Start of Block

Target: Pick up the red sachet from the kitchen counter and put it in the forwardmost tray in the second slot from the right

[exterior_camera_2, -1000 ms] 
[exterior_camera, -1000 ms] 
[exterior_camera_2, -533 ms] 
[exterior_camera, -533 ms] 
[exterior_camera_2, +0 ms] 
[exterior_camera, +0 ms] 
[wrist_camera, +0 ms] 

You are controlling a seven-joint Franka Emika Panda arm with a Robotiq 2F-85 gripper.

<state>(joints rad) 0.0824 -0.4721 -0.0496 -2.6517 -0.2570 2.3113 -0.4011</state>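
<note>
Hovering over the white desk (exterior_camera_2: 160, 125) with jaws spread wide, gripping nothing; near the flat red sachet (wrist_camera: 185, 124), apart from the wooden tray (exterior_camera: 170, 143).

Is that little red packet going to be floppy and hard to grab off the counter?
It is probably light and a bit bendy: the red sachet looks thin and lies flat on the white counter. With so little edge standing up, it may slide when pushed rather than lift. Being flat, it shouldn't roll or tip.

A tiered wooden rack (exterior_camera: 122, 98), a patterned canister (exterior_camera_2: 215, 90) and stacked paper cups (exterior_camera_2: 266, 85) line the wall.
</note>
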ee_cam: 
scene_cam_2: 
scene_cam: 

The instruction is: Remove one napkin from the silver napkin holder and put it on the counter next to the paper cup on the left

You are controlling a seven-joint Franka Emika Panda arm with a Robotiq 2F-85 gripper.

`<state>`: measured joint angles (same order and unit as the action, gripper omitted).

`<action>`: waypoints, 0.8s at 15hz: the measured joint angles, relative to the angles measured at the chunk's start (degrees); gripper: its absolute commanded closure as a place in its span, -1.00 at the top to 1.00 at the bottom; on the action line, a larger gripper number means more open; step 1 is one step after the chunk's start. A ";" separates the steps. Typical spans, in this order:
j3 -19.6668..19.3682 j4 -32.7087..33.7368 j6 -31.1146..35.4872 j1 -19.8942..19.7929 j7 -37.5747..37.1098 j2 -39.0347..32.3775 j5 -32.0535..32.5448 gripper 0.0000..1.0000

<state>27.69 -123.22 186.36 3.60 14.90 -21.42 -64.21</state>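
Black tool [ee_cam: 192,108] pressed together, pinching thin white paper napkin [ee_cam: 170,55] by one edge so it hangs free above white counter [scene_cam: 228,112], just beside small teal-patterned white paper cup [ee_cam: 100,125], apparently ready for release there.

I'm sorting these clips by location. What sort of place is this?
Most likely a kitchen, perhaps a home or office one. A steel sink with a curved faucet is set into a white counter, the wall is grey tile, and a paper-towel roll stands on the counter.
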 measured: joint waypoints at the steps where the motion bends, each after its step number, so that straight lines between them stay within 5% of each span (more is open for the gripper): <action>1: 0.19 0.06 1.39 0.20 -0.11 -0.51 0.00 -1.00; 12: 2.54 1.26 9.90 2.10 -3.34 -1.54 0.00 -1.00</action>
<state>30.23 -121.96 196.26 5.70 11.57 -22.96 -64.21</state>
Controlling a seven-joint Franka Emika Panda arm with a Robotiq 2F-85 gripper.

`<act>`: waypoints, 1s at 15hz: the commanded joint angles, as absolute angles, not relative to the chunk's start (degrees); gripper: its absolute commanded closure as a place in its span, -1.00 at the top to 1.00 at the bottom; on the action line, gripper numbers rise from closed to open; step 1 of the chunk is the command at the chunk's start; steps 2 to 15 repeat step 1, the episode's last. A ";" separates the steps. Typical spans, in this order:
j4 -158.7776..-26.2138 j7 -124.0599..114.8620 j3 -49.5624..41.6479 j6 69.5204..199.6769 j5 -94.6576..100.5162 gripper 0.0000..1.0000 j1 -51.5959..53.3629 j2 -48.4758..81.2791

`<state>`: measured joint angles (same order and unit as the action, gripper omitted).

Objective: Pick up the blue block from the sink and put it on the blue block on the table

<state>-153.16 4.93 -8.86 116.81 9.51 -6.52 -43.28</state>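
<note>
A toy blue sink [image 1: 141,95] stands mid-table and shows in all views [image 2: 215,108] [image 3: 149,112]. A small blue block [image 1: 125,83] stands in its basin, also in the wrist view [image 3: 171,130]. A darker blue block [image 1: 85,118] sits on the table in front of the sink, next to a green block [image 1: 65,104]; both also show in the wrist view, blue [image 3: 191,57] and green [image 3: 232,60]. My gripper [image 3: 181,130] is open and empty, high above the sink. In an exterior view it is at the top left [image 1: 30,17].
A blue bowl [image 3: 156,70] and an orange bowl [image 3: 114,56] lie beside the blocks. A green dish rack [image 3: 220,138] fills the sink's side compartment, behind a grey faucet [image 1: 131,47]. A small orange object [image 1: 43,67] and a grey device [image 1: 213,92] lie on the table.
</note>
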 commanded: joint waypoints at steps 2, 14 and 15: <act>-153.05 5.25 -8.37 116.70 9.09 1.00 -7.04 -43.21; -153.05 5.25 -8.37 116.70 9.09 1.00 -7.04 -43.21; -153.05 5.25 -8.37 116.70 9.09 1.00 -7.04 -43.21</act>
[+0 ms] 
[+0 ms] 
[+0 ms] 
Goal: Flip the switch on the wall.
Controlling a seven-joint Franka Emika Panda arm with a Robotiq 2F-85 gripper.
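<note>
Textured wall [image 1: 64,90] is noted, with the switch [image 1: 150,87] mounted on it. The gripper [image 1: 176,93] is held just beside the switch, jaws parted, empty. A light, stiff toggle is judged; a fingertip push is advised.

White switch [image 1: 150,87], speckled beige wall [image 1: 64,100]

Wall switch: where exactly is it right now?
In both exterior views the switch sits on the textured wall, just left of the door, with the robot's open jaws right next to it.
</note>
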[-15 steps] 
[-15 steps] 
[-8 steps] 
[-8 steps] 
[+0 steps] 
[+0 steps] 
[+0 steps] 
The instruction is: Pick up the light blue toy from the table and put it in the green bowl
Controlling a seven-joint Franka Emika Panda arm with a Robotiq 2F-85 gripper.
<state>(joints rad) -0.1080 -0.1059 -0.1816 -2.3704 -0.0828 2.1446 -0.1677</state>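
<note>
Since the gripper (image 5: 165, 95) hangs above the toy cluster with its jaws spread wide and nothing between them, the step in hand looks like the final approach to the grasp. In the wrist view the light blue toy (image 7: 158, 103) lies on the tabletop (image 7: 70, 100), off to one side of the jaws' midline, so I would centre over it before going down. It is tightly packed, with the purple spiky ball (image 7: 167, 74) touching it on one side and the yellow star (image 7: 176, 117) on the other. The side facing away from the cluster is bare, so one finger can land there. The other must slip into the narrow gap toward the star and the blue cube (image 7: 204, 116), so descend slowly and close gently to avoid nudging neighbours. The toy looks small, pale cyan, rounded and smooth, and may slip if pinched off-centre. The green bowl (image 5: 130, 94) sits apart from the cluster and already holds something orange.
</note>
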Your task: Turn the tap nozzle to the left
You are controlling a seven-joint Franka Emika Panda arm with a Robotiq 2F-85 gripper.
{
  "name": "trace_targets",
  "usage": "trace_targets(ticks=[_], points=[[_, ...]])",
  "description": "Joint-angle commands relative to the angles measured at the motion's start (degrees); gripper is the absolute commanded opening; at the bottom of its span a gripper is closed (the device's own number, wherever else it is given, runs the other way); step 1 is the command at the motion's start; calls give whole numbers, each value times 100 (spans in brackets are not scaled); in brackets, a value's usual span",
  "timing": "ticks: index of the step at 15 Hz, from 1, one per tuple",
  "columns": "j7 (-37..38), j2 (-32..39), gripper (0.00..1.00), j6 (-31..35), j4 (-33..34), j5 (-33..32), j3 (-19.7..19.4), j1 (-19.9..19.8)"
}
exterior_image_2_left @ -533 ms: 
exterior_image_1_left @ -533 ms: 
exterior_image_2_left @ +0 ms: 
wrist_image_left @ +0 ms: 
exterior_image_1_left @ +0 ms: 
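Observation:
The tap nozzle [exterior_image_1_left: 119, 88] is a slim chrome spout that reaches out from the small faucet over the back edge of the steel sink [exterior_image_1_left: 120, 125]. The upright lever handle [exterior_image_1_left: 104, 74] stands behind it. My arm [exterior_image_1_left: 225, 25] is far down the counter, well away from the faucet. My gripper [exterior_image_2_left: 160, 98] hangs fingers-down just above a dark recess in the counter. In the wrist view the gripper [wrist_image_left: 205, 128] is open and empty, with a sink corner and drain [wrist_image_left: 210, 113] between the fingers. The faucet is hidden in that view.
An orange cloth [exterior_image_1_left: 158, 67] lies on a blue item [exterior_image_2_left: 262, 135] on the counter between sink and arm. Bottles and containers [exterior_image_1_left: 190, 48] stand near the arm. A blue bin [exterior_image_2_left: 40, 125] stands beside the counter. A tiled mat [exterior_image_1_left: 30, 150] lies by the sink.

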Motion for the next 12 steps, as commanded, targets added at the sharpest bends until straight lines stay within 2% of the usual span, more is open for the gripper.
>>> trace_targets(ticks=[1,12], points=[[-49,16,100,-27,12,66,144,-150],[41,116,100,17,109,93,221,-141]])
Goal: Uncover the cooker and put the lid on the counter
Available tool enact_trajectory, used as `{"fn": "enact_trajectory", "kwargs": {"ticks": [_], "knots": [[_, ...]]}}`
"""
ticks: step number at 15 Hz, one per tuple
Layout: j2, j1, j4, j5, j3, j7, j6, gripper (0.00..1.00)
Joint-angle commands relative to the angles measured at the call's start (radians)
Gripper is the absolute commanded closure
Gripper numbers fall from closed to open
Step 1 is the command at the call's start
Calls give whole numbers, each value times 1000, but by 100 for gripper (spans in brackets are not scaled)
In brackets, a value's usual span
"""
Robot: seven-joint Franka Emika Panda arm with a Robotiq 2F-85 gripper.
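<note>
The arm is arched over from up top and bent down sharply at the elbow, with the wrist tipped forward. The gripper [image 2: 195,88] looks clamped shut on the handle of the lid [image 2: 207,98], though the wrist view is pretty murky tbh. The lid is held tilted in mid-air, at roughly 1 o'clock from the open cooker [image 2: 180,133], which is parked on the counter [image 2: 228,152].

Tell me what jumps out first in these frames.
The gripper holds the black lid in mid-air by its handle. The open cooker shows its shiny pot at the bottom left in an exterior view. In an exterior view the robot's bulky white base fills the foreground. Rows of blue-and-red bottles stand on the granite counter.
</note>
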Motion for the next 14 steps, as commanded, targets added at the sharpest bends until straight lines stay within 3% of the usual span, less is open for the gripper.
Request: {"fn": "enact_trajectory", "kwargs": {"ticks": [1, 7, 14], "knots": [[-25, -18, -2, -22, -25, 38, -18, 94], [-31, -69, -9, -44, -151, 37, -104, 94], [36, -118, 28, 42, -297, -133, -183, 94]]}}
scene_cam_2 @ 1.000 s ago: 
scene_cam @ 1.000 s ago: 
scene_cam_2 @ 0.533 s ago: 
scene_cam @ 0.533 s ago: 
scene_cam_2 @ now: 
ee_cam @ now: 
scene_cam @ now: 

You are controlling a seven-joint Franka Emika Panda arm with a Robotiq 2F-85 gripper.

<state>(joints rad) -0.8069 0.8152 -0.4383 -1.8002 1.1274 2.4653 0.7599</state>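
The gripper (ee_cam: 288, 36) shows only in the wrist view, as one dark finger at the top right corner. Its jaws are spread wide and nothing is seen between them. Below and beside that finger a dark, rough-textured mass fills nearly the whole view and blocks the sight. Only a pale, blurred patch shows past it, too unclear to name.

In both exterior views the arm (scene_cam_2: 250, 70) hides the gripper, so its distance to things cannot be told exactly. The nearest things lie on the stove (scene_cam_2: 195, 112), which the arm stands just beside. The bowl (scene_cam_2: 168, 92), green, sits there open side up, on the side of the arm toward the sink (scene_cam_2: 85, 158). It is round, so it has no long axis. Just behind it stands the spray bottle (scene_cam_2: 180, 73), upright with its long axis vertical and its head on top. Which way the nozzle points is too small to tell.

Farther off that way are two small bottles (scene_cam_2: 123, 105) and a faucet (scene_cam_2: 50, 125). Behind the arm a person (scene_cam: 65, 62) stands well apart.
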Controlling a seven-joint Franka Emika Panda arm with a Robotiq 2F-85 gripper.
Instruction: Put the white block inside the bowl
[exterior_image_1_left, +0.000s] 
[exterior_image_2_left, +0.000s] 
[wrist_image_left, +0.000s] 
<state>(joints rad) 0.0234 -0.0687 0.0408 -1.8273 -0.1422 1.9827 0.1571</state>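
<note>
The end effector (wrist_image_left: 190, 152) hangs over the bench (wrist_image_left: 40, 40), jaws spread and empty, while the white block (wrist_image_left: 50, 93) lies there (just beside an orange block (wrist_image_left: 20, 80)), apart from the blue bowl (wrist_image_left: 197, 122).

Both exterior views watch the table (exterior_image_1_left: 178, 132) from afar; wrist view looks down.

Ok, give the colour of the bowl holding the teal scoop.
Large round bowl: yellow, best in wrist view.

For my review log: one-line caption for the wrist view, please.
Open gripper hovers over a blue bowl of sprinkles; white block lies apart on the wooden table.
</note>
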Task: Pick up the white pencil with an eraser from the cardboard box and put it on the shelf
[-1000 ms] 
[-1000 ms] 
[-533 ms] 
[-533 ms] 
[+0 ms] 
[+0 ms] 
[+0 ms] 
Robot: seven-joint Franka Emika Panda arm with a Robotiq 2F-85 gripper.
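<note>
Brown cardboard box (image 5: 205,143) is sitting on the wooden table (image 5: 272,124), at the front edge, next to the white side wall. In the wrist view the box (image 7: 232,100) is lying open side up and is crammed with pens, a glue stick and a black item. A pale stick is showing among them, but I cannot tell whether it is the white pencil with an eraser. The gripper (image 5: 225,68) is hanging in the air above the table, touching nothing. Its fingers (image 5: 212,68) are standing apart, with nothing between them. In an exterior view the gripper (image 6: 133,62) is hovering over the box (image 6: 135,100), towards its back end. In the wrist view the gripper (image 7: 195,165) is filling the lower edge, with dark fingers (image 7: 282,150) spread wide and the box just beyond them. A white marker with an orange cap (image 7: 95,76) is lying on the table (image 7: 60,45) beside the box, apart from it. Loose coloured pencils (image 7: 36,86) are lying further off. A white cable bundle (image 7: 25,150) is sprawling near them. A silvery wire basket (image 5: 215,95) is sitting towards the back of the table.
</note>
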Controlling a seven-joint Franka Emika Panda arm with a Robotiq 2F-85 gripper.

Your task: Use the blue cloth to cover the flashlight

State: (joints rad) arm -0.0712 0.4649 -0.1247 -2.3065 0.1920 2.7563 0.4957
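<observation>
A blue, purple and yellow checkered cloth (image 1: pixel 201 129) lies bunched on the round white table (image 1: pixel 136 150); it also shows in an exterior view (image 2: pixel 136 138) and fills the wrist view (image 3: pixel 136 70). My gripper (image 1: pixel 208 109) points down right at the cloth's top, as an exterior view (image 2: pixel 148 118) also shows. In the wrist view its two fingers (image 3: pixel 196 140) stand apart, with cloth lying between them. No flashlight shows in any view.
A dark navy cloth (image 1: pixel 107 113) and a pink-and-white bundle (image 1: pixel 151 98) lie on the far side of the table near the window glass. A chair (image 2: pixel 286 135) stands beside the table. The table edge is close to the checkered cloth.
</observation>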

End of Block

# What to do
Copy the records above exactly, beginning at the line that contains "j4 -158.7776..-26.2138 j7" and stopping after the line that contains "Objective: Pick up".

# Task result
j4 -158.7776..-26.2138 j7 -124.0599..114.8620 j3 -49.5624..41.6479 j6 69.5204..199.6769 j5 -94.6576..100.5162 gripper 0.0000..1.0000 j1 -51.5959..53.3629 j2 -48.4758..81.2791

`<state>`: measured joint angles (same order and unit as the action, gripper omitted).

Objective: Pick up the blue block from the sink and put it on the blue block on the table

Nothing more is required for this answer.